• Welcome to TechPowerUp Forums, Guest! Please check out our forum guidelines for info related to our community.

Corsair by d-Matrix Enables GPU-Free AI Inference

Nomad76

News Editor
Staff member
Joined
May 21, 2024
Messages
666 (3.64/day)
d-Matrix today unveiled Corsair, an entirely new computing paradigm designed from the ground-up for the next era of AI inference in modern datacenters. Corsair leverages d-Matrix's innovative Digital In-Memory Compute architecture (DIMC), an industry first, to accelerate AI inference workloads with industry-leading real-time performance, energy efficiency, and cost savings as compared to GPUs and other alternatives.

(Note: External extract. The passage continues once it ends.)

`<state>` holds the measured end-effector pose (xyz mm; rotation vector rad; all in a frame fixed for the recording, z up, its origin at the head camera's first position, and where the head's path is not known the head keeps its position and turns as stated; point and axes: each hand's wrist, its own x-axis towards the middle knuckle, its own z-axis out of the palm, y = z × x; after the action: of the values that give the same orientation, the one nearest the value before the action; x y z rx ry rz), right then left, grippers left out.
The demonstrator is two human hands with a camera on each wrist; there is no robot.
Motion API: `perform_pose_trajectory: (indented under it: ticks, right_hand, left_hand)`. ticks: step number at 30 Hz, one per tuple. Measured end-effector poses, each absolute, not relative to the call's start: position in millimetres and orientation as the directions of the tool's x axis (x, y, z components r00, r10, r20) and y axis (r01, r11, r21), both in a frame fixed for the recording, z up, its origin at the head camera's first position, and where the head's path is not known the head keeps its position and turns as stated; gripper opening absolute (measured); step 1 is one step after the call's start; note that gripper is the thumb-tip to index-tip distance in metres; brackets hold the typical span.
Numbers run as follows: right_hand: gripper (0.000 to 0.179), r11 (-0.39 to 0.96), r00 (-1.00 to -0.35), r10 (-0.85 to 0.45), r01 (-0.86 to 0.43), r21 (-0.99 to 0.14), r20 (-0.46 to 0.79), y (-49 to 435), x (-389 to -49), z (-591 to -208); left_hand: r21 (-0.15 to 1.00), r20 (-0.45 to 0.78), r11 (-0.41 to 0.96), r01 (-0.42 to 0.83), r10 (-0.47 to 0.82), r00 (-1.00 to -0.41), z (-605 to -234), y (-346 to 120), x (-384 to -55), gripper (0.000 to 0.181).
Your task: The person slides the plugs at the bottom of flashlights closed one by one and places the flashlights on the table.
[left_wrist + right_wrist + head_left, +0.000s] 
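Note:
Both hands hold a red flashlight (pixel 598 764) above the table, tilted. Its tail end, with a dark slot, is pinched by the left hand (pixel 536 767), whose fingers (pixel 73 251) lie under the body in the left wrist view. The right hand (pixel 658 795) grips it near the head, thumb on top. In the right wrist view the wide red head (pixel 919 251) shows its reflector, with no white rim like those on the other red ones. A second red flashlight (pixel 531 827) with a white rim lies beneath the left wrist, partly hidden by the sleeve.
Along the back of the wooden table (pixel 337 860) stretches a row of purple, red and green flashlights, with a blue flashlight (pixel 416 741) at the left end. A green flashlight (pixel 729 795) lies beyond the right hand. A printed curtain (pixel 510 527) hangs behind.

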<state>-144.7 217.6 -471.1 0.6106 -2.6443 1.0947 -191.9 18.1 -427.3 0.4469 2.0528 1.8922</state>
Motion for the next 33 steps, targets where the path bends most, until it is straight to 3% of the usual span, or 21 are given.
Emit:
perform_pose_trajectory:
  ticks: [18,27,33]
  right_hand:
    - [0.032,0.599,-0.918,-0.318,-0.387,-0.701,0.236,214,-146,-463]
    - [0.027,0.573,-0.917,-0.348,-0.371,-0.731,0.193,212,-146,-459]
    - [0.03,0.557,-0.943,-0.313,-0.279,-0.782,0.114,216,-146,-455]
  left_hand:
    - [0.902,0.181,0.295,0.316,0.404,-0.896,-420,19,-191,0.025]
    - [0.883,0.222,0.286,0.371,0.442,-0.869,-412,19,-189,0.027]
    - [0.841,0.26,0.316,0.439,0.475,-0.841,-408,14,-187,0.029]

The emergence of reasoning agents and interactive video generation represents the next level of AI capabilities. These leverage more inference computing power to enable models to "think" more and produce higher quality outputs. Corsair is the ideal inference compute solution with which enterprises can unlock new levels of automation and intelligence without compromising on performance, cost or power.



"We saw transformers and generative AI coming, and founded d-Matrix to address inference challenges around the largest computing opportunity of our time," said Sid Sheth, cofounder and CEO of d-Matrix. "The first-of-its-kind Corsair compute platform brings blazing fast token generation for high interactivity applications with multiple users, making Gen AI commercially viable."

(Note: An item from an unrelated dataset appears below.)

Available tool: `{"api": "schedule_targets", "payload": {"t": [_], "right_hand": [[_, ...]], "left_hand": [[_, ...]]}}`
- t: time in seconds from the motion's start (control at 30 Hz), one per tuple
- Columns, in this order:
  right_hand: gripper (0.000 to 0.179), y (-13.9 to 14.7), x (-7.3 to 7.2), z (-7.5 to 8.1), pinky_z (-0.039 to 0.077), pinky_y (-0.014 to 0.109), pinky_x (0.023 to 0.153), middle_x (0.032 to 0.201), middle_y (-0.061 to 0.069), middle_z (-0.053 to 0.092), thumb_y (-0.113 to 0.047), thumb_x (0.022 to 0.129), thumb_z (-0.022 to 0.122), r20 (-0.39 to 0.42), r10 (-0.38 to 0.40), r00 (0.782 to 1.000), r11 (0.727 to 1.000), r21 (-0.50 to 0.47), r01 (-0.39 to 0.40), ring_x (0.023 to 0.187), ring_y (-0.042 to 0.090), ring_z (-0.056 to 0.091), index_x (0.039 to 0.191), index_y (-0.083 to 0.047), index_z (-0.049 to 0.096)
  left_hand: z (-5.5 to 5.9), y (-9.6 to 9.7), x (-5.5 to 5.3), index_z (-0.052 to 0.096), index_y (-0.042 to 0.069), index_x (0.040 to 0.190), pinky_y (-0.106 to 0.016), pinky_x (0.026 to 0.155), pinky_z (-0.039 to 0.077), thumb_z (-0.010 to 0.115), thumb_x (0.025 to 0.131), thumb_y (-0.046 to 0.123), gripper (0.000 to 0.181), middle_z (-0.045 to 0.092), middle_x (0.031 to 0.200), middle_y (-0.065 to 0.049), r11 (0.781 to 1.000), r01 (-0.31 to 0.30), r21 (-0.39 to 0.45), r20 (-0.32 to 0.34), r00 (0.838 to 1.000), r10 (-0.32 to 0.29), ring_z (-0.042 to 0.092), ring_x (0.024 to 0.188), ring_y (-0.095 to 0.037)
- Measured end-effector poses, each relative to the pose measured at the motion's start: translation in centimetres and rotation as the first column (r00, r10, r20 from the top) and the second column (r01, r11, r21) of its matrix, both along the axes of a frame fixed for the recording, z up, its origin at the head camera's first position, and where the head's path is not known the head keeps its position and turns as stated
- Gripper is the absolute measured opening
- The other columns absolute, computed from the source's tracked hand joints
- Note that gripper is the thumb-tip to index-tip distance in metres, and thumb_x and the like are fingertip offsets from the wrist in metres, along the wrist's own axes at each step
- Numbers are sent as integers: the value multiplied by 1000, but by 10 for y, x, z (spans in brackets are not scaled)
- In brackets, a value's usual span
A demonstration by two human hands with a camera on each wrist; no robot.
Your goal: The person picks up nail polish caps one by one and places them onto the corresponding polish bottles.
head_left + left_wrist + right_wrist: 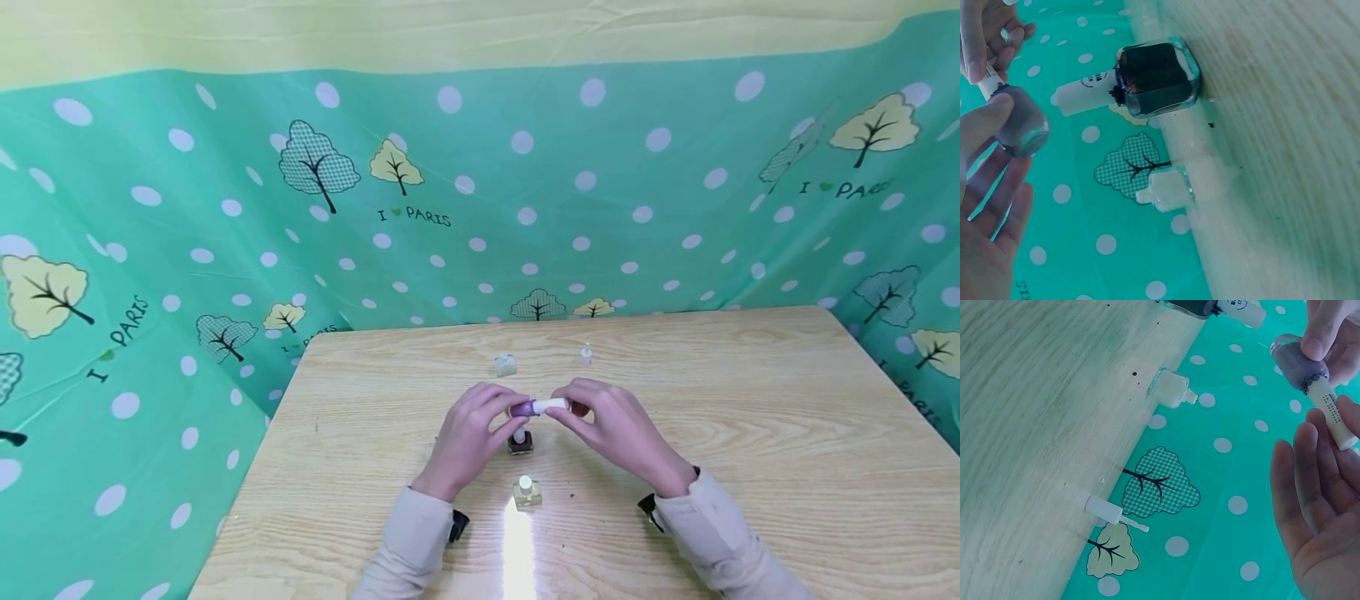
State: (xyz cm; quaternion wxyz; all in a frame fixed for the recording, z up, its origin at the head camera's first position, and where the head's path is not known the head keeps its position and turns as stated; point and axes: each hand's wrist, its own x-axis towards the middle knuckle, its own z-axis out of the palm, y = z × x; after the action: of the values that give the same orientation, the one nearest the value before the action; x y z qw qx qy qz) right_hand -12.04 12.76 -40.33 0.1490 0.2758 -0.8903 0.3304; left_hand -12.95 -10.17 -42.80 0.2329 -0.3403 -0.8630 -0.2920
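Note:
A purple nail polish bottle lies sideways above the table between my two hands. My left hand pinches its glass body between thumb and fingers. On the right, my hand grips the bottle's white cap with the thumb and index finger, the other fingers loosely extended. Cap and bottle appear joined. Just below the hands stands a dark nail polish bottle with its white cap on. Closer to me is a pale yellow bottle, also capped.
Farther back stands an uncapped white nail polish bottle. To its right, a white cap stands upright with its brush pointing up. The wooden table meets a green dotted curtain at the back. Small dark specks dot the tabletop.

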Motion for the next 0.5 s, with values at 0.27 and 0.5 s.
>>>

Analyst firm Gartner predicts a 160% increase in data center energy consumption over the next two years, driven by AI and GenAI. As a result, Gartner estimates 40% of existing AI data centers will be operationally constrained by power availability by 2027. Deploying AI models at scale could make them quickly cost-prohibitive.

d-Matrix Industry Firsts and Breakthroughs
d-Matrix combines several world's first innovations in silicon, software, chiplet packaging and interconnect fabrics to accelerate AI inference.

Generative inference is inherently memory bound. d-Matrix breaks through this memory bandwidth barrier with a novel DIMC architecture that tightly integrates memory and compute. Scaling is achieved using DMX Link for high-speed energy-efficient die-to-die connectivity across chiplets in a package, and DMX Bridge for connecting packages across two cards. d-Matrix is among the first in the industry to natively support block floating point numerical formats, now an OCP standard called Micro-scaling (MX), for greater inference efficiency. These industry-first innovations are seamlessly integrated under the hood by d-Matrix's Aviator software stack that gives AI developers a familiar user experience and tooling.

Corsair comes in an industry standard PCIe Gen 5 full height full length card form factor, with pairs of cards connected via DMX Bridge cards. Each Corsair card is powered by DIMC compute cores with 2400 TFLOPs of 8-bit peak compute, 2 GB of integrated Performance Memory, and up to 256 GB of off-chip Capacity Memory. The DIMC architecture delivers ultra-high memory bandwidth of 150 TB/s, significantly higher than HBM. Corsair delivers up to 10x faster interactive speed, 3x better performance per total cost of ownership (TCO), and 3x greater energy efficiency.

"d-Matrix is at the forefront of a monumental shift in Gen AI as the first company to fully address the pain points of AI in the enterprise", said Michael Stewart, managing partner of M12, Microsoft's Venture Fund. "Built by a world-class team and introducing category-defining breakthroughs, d-Matrix's compute platform radically changes the ability for enterprises to access infrastructure for AI operations and enable them to incrementally scale out operations without the energy constraints and latency concerns that have held AI back from enterprise adoption. d-Matrix is democratizing access to the hardware needed to power AI in standard form factor to make Gen AI finally attainable for everyone."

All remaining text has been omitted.